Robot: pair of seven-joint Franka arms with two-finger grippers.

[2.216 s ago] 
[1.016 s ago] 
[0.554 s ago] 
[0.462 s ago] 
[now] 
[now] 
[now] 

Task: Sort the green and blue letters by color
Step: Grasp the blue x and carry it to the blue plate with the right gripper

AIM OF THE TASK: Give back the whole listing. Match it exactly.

RESPONSE:
Robot: pair of seven-joint Franka arms with two-finger grippers.

[2.216 s ago] 
[1.016 s ago] 
[0.554 s ago] 
[0.462 s ago] 
[now] 
[now] 
[now] 

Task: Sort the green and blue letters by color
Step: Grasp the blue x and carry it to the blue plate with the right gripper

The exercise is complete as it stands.